Toile de Jouy

C’est par simple souci d’exhaustivité que le Musée de la Toile de Jouy figurait sur notre liste des musées à visiter. Parce que je l’avoue, l’idée de voir une exposition de bouts de tissus imprimés de motifs champêtres du XVIIIe siècle ne m’emballait pas franchement !

D’ailleurs, j’ai bien vu qu’on faisait tache dans le décor quand nous sommes entrés. Avec nos blousons de moto et nos casques sous le bras, dans le hall de style bonbonnière anglaise, entre deux mamies en déambulateur, nous étions à peu près autant à notre place que des Hell’s Angels venant acheter des napperons brodés dans un magasin de dentelles.

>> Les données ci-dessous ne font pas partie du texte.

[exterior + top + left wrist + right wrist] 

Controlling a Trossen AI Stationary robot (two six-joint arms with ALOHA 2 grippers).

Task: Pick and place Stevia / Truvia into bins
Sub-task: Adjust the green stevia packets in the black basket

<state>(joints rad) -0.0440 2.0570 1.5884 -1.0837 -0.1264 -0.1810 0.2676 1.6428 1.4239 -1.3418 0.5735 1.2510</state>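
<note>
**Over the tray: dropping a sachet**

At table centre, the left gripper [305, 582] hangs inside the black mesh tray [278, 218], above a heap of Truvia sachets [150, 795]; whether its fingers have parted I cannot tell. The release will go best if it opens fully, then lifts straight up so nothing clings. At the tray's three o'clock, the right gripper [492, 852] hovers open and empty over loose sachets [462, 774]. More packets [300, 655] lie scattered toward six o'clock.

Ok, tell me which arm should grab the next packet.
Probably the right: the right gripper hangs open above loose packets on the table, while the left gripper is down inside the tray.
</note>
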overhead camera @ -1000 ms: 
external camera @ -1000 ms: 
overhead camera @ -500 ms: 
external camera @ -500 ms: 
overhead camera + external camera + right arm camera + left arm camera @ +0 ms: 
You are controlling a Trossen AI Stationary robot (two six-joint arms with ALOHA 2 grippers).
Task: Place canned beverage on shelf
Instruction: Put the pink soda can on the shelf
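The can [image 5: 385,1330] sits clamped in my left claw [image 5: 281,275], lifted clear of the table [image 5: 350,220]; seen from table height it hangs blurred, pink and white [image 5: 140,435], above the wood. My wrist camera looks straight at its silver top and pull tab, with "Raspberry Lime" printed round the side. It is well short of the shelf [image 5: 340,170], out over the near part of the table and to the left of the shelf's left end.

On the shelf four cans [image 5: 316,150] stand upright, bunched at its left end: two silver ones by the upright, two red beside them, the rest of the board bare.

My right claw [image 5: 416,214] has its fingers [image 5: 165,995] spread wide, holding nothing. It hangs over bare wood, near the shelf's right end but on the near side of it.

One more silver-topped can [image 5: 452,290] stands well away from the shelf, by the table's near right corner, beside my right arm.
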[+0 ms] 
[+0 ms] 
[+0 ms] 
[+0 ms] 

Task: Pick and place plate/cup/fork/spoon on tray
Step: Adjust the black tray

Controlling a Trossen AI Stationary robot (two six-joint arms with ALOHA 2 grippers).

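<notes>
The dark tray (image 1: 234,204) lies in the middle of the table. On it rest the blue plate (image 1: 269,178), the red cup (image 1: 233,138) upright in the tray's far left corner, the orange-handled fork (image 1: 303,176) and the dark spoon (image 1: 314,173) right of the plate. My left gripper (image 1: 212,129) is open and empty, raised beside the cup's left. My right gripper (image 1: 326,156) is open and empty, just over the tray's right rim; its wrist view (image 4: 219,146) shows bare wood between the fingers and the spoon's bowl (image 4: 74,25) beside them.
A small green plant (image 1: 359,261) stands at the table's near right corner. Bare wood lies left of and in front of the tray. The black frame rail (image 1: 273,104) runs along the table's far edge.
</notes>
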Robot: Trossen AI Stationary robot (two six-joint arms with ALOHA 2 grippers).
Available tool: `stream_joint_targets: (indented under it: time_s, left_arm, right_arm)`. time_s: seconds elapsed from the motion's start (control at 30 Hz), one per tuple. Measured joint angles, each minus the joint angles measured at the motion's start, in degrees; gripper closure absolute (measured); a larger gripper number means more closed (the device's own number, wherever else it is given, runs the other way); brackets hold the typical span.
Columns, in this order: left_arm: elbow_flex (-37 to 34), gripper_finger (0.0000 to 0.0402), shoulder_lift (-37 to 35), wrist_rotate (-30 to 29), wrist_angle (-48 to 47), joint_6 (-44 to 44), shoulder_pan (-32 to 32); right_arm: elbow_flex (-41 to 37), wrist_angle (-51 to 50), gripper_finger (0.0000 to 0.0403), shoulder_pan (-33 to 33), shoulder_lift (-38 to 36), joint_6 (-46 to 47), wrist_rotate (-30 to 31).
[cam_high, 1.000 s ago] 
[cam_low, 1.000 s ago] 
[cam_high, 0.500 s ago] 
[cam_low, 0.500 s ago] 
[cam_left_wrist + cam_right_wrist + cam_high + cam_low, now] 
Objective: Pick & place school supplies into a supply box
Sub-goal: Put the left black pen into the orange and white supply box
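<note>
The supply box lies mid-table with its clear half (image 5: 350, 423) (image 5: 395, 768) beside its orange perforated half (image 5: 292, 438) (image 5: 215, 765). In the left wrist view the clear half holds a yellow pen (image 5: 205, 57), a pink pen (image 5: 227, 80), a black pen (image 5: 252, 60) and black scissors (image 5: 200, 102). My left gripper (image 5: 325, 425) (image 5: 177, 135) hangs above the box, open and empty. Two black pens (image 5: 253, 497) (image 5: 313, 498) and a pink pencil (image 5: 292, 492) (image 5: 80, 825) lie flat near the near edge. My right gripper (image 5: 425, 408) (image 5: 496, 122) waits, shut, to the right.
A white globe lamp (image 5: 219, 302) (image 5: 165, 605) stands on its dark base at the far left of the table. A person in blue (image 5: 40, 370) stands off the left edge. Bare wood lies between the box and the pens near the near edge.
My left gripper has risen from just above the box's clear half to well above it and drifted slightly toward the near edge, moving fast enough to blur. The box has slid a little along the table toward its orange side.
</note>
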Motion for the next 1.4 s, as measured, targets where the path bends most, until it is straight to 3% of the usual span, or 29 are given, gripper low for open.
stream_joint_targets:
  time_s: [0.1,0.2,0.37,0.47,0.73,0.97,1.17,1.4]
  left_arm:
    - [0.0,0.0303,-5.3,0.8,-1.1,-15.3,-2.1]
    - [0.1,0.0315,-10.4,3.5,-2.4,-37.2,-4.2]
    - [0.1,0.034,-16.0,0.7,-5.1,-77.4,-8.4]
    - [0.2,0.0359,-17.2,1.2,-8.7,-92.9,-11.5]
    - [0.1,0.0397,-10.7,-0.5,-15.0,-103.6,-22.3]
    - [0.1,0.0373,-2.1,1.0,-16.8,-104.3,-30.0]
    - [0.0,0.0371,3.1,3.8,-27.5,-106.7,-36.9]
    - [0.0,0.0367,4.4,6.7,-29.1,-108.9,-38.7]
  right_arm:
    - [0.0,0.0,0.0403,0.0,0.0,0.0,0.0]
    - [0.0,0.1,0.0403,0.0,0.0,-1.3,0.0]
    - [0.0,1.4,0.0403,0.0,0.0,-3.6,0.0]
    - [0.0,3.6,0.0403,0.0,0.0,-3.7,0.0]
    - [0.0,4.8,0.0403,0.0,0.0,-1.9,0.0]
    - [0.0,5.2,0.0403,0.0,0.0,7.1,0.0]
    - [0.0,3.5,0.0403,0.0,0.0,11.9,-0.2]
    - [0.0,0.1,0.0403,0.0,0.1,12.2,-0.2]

Mais les préjugés sont faits pour être dépassés ! Contre toute attente, j’ai plutôt apprécié. Du moins le rez-de-chaussée de l’exposition. J’ai découvert que l’obscur Oberkampf qui a donné son nom à la station de métro parisienne était en fait le fondateur de la manufacture de toile de Jouy. J’ai découvert que les motifs étaient imprimés par une technique tout à fait similaire à la gravure classique : des plaques de bois ou de cuivre gravées, encrées, puis pressées sur l’étoffe. J’ai découvert les improbables méthodes de fabrication des teintures, comme par exemple le rouge obtenu en broyant des larves d’insectes.

J’ai aussi découvert que l’introduction du coton en France avait donné lieu à des lois ultra-protectionnistes, le gouvernement cherchant à sauvegarder nos industries textiles locales (laine et soie principalement). Mais comme souvent, plus on essaie d’interdire, plus ça suscite de l’engouement et de la curiosité. Du coup, le marché des étoffes-ressemblant-à-du-coton-indien-mais-qui-n’en-sont-pas a explosé, sans parler de la contrebande. Le Roi a donc fini par autoriser l’implantation de quelques manufactures sur le territoire français, qui garderont assez longtemps le monopole de la production des toiles de coton. De la démondialisation mélenchoniste en plein XVIIIe siècle !

L’étage en revanche m’a barbé, avec son exposition de dizaines d’échantillons de tissu. Certes, j’ai appris que contrairement à ce que je croyais, la toile de Jouy, ce n’était pas que des motifs champêtres naïfs. C’était aussi des scènes mythologiques, des allusions à des événements politiques (comme la prise de la Bastille), des références aux découvertes scientifiques (l’invention des aérostats par exemple), des motifs géométriques de style cachemire, le tout souvent gravés par de grands noms de l’époque. Mais quand même. Ca reste aussi palpitant que de feuilleter le catalogue de papiers peints chez Leroy Merlin.